■ YOUR INSTRUCTIONS ■
Here are the records. Write out exactly the lines between the one holding "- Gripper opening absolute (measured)" and the one holding "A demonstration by", inclusive.

■ Data entries ■
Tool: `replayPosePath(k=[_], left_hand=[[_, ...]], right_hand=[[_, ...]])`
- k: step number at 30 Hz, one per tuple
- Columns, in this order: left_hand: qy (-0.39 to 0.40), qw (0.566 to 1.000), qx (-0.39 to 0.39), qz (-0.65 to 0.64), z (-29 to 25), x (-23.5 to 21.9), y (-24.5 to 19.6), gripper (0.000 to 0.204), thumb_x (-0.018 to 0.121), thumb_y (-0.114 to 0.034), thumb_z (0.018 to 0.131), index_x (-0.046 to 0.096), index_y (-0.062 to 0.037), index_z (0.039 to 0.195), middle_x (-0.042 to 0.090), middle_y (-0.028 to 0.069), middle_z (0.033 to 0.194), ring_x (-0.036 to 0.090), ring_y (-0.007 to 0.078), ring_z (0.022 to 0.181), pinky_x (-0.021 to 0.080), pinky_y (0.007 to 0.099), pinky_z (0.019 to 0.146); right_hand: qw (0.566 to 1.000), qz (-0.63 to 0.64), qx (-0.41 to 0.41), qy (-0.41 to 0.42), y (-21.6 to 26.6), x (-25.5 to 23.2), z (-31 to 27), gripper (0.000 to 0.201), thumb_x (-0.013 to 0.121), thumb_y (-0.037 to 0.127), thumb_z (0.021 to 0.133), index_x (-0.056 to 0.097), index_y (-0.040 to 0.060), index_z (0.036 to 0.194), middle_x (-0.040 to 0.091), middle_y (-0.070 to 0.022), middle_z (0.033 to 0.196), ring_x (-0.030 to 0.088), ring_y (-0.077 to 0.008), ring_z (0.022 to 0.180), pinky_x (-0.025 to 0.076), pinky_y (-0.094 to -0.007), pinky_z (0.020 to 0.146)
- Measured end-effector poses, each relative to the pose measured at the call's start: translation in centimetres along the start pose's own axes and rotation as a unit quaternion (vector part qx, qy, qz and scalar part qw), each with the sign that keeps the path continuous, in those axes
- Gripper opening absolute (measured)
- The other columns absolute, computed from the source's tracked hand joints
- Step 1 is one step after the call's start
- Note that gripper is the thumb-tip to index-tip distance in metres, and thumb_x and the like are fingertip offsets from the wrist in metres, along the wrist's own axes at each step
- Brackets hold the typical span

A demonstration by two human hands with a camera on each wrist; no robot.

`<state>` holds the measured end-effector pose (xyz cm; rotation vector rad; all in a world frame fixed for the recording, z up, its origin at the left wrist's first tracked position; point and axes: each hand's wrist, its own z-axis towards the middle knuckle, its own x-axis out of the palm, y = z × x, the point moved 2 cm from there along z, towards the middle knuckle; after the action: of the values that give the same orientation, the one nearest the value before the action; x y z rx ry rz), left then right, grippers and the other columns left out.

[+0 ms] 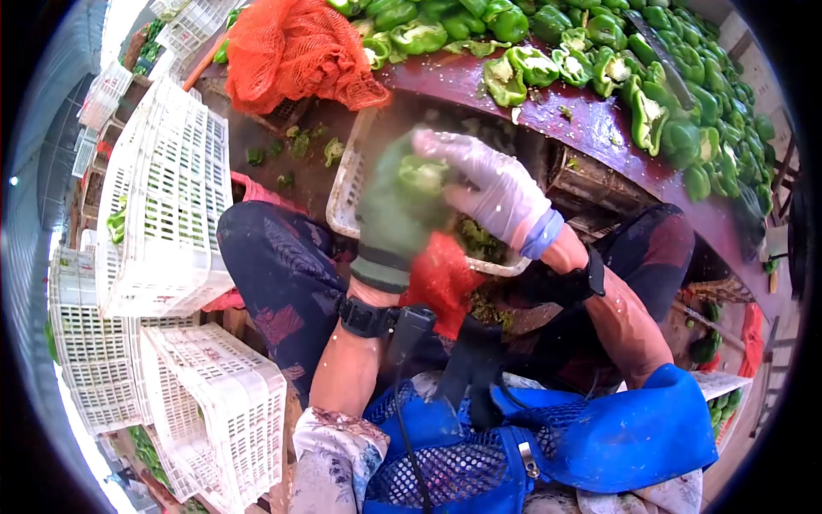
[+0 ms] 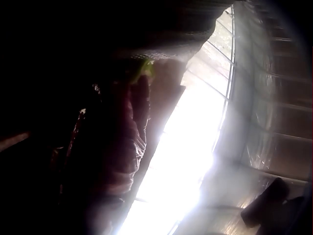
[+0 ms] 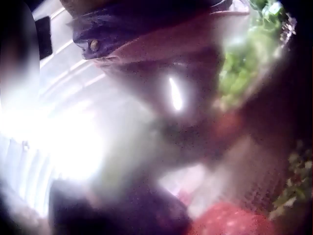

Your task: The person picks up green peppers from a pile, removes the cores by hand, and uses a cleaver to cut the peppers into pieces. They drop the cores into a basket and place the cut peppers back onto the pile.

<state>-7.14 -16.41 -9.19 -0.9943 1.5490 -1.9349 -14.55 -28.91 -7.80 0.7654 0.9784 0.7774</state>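
Note:
In the head view my left hand [image 1: 385, 201], in a green knit glove with a striped cuff, is motion-blurred and holds a cut green bell pepper [image 1: 424, 176]. My right hand [image 1: 492, 184], in a thin whitish glove, has its fingers extended at the pepper's upper and right side. The left wrist view is very dark; in it the right hand [image 2: 134, 142] reaches up to a small green patch of the pepper [image 2: 145, 71]. Below both hands is a white plastic crate [image 1: 344, 193], holding green scraps.
A maroon table [image 1: 565, 120] bears a large heap of green peppers [image 1: 711, 94], cut ones along its edge, and a long knife [image 1: 664, 60]. Orange mesh sacks [image 1: 295, 56] lie at the upper left. White crates [image 1: 163, 206] stand stacked at the left.

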Motion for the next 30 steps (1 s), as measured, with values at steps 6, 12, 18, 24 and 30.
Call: replayPosePath(k=[6,12,18,24,30], left_hand=[[-0.03,0.997,-0.045,-0.056,0.9,-1.1,2.6,0.038,0.042,-0.025,0.1,0.054,-0.0004,0.127,0.064,0.009,0.11,0.065,0.0177,0.095,0.055,0.0299,0.085],[-0.013,0.994,-0.094,0.061,0.1,-1.7,3.1,0.035,0.046,-0.014,0.095,0.055,-0.0023,0.127,0.064,0.0097,0.112,0.063,0.0199,0.098,0.052,0.0301,0.088],[0.095,0.885,0.22,0.399,-0.3,-0.8,0.6,0.047,0.062,0.001,0.08,0.054,0.0006,0.126,0.063,0.0131,0.116,0.062,0.0218,0.107,0.049,0.0311,0.092],[0.077,0.861,0.318,0.39,-0.6,-1.5,1.7,0.039,0.058,-0.008,0.089,0.054,0.0003,0.127,0.063,0.0123,0.116,0.062,0.0211,0.104,0.05,0.0313,0.091],[0.092,0.968,0.04,0.23,-0.6,-1.9,2.6,0.039,0.041,-0.028,0.103,0.053,-0.0006,0.128,0.062,0.0089,0.117,0.062,0.0157,0.099,0.057,0.0323,0.077]], right_hand=[[0.988,-0.124,-0.051,0.078,0.3,0.6,-0.7,0.064,0.069,0.004,0.072,0.055,0.0133,0.134,0.061,-0.0142,0.123,0.06,-0.0331,0.11,0.05,-0.0376,0.092],[0.984,-0.171,0.013,0.042,-0.2,2.9,-1.2,0.041,0.067,0.01,0.072,0.063,0.0064,0.113,0.065,-0.0204,0.095,0.065,-0.0378,0.085,0.052,-0.0436,0.075],[0.979,-0.142,0.121,0.079,0.7,1.3,-0.1,0.031,0.068,0.019,0.07,0.065,0.0033,0.097,0.065,-0.0203,0.08,0.065,-0.0387,0.078,0.052,-0.0443,0.07],[0.985,0.003,0.161,0.058,-0.5,1.2,-0.3,0.038,0.071,0.018,0.071,0.066,0.0036,0.105,0.067,-0.0137,0.08,0.067,-0.0239,0.074,0.053,-0.0364,0.066],[0.902,0.291,0.305,0.089,-0.9,0.1,-0.6,0.039,0.071,0.015,0.082,0.064,0.0044,0.119,0.068,-0.0034,0.093,0.062,-0.011,0.071,0.051,-0.0237,0.056]])
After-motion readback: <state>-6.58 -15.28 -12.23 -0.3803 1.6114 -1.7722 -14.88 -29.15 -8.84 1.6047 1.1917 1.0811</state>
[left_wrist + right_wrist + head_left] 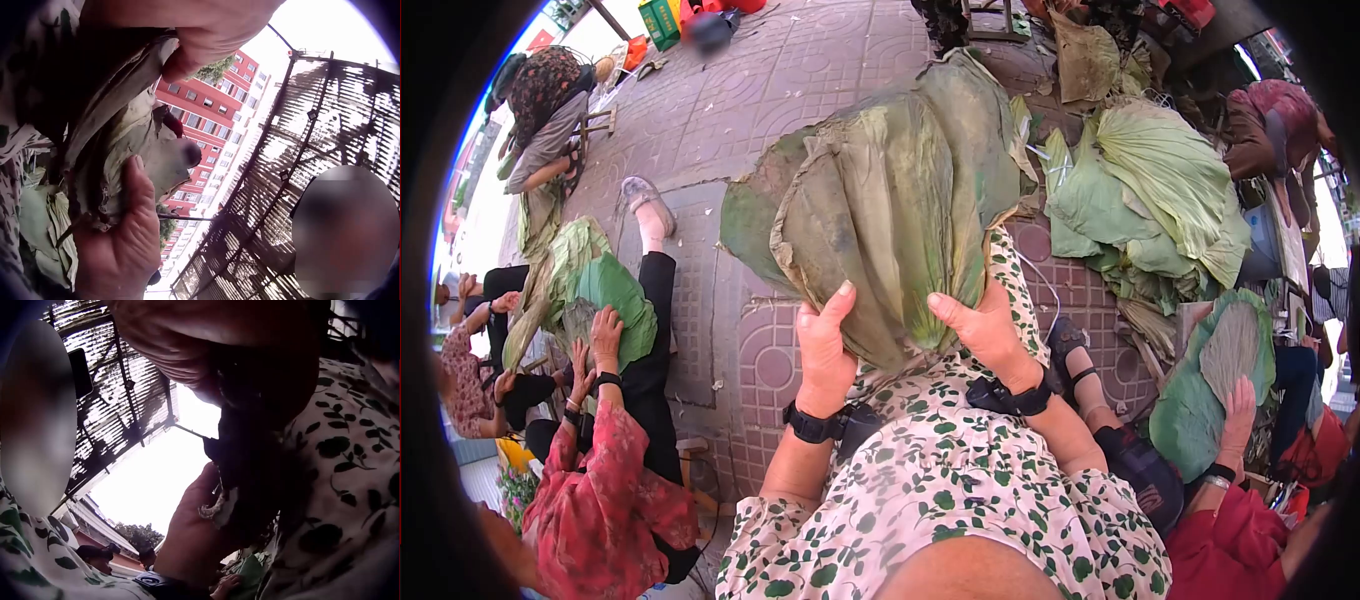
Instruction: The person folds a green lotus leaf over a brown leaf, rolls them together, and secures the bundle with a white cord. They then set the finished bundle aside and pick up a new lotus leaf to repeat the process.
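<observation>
I hold a big folded bundle of dull green lotus leaves (880,210) up over my lap, which is covered by a white leaf-print dress. My left hand (825,340) grips the bundle's lower left edge, thumb on the front. My right hand (978,325) grips the lower right edge in the same way. In the left wrist view, folded leaf layers (134,147) lie pinched between the left hand (194,28) above and the right hand (119,247) below. The right wrist view is dark, with the right hand (206,337) on top and the leaf's frayed edge (215,509) against the left hand (190,540).
Several people sit around me on the patterned paving (730,110). One at the left in red folds a green leaf (605,290). A heap of fresh leaves (1150,190) lies at the right. Another person at the lower right holds a leaf (1215,375). A green crate (660,20) stands far back.
</observation>
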Demonstrator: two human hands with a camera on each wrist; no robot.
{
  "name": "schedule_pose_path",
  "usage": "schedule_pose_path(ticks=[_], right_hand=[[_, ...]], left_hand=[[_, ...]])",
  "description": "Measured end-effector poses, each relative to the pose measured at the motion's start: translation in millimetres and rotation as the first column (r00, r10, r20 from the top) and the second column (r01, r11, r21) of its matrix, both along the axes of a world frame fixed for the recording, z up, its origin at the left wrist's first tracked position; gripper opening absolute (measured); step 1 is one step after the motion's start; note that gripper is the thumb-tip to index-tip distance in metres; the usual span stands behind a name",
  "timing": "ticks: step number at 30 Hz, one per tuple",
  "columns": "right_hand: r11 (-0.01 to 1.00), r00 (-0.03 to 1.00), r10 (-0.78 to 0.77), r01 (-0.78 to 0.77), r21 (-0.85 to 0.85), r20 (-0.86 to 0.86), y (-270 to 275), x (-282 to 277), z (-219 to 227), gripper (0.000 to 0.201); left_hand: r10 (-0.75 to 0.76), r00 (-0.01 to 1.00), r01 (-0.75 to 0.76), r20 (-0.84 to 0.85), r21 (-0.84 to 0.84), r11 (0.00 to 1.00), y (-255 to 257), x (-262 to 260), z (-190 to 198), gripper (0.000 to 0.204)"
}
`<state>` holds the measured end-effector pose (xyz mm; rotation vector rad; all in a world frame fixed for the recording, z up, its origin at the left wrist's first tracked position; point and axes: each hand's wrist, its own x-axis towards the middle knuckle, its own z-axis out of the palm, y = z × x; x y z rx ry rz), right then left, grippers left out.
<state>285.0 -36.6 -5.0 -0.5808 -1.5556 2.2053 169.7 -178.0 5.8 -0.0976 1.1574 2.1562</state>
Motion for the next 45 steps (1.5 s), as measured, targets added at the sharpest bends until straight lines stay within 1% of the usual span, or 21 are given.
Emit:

■ RESPONSE AREA ■
- Gripper opening absolute (measured)
- The other columns absolute, computed from the source's tracked hand joints
- Step 1 is one step after the call's start
- Note that gripper is the thumb-tip to index-tip distance in metres, and thumb_x and the like are fingertip offsets from the wrist in metres, along the wrist's own axes at each step
- Brackets hold the typical span

A demonstration by two human hands with a camera on each wrist; no robot.

Work on this exercise is finished, so nothing remains.